戸籍ごと売られた無能令嬢ですが、子供になった冷徹魔導師の契約妻になりました
 シルファは今日の仕事を振り返りつつノートにまとめていく。

 新しい知識を吸収するのがこんなに楽しいなんて。

 継母に学ぶ機会を奪われたあの日諦めたものを取り戻すように、入門書に没頭した。

 そして定時を直前に控え、エリオットがようやく執務室に戻ってきた。


「お疲れ様です。って、何かありましたか?」


 扉付近まで出迎えると、いつも澄まし顔のエリオットの表情に疲労の色が滲んで見えた。
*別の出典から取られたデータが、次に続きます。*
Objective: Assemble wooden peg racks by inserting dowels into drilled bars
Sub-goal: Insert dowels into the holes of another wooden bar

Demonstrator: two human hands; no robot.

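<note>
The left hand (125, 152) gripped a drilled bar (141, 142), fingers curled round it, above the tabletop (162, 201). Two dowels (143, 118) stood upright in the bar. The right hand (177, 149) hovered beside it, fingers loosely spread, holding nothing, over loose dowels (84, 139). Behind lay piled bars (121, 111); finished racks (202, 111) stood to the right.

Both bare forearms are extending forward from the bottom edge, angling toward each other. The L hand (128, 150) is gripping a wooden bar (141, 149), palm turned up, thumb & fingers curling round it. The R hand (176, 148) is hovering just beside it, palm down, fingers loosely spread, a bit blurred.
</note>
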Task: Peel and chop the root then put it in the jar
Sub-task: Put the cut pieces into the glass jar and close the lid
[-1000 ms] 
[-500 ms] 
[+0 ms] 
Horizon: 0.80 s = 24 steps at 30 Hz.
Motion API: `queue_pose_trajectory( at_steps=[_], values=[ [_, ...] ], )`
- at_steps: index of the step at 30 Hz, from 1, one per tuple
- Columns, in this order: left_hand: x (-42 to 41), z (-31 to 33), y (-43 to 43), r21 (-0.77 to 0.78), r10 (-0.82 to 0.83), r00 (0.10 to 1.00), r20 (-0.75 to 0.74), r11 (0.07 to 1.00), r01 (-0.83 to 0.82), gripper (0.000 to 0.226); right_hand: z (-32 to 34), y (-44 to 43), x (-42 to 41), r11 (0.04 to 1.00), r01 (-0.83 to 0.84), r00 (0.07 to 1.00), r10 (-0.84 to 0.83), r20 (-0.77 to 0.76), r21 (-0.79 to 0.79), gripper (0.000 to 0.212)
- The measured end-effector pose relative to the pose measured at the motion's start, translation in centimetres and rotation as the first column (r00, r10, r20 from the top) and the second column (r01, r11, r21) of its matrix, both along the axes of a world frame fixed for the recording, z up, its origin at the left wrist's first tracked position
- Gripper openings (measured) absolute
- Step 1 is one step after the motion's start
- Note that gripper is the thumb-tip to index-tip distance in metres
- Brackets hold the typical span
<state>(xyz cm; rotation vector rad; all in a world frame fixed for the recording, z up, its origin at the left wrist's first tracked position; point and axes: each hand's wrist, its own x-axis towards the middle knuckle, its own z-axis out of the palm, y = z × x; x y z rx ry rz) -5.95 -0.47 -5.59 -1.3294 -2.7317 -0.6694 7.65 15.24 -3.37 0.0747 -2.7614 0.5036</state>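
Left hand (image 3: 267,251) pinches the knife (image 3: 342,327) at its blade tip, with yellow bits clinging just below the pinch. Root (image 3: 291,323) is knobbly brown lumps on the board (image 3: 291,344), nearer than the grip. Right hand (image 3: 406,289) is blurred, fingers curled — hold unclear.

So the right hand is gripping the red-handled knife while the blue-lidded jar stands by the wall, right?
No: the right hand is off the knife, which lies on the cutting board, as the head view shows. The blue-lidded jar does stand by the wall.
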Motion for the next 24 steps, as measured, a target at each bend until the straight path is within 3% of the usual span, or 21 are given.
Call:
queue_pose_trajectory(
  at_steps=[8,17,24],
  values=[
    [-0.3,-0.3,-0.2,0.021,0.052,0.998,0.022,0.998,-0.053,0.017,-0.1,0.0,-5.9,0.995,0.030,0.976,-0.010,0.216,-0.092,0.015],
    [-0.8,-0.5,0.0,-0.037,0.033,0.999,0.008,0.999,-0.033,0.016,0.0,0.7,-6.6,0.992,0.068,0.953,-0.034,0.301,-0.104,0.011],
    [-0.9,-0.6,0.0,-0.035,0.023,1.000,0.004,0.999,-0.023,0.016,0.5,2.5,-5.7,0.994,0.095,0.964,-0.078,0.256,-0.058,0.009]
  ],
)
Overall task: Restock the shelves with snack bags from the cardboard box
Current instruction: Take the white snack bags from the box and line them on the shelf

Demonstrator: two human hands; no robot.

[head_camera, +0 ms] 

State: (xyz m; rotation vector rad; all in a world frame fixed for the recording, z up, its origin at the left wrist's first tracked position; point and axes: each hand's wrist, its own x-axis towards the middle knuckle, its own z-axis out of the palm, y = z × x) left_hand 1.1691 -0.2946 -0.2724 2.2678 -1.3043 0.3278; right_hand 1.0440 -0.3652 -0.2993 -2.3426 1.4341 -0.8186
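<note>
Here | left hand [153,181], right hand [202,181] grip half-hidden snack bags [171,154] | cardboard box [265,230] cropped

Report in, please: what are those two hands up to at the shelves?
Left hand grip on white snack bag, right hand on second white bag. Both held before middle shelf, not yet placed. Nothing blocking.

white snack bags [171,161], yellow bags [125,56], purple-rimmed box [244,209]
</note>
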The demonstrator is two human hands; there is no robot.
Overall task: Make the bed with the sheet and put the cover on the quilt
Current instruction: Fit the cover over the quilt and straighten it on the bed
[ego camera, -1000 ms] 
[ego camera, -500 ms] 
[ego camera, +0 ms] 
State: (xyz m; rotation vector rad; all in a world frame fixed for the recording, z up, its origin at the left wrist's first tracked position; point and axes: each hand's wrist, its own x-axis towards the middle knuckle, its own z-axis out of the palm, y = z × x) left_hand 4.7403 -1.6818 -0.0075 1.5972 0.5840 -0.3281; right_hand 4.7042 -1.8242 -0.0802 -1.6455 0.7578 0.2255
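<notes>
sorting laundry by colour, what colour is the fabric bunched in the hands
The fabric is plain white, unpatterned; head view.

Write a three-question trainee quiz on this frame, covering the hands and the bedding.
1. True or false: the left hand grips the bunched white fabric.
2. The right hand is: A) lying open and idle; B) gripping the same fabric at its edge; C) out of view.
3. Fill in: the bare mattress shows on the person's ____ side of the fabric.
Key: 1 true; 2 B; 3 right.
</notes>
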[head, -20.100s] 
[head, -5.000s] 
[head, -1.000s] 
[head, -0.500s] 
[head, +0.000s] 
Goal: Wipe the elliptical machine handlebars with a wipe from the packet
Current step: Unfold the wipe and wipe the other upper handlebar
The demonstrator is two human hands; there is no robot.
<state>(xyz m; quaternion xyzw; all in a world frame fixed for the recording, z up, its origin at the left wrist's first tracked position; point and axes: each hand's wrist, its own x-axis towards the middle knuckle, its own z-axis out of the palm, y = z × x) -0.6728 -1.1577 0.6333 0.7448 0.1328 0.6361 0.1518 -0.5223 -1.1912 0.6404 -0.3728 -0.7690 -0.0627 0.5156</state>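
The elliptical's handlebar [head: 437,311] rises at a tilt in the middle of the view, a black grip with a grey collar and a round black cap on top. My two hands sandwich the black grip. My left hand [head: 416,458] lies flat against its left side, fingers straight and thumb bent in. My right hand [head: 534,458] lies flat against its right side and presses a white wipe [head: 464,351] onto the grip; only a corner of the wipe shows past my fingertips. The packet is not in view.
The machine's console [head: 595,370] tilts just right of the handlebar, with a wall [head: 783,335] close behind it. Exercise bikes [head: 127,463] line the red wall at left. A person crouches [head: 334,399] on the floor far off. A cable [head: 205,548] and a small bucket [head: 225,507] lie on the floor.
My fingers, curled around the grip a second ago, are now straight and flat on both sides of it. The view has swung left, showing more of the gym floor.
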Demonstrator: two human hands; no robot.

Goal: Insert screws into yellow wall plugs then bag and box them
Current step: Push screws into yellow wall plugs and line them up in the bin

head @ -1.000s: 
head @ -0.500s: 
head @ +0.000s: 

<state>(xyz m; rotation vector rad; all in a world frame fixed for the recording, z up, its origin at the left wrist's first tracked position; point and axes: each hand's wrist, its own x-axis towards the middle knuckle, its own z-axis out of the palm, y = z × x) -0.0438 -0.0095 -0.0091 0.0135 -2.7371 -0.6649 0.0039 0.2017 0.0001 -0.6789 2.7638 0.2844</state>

「ああ……どうやらルーカス様とシルファ様の結婚の知らせが届いたようで、魔塔は今その話で持ちきりです。興味本位で地下のメンテナンス部を覗く輩も多く、少し沈静化の手伝いをしてきました」

「ええっ、サイラス大丈夫かしら」

「ああ。彼にはしばらく一つ下の階にある私の研究室を貸し与えることにしました。毎回魔導具を地下まで運ぶのも大変ですしね。彼も仕事に集中できる環境の方がいいでしょう」


 シルファの事情にサイラスを巻き込んでしまったと申し訳ない気持ちに苛まれたが、どうやらエリオットがうまく取り計らってくれたようだ。さすが仕事のできる男である。


「よかった……ご配慮いただきありがとうございます」

「いえ、仕事ですから」


 そうは言いつつも、眼鏡を押し上げるエリオットはどこか照れているようにも見える。
 第一印象は無表情な隙のない人だと思ったのだが、存外表情豊かなのかもしれない。


「デイモンの様子はどうだった」


 突然ルーカスが話に入ってきて、述べられた名前にドキリとする。

 此度の婚姻の話は、執拗にシルファを囲おうと誘ってきたデイモンからすれば面白くない話に違いない。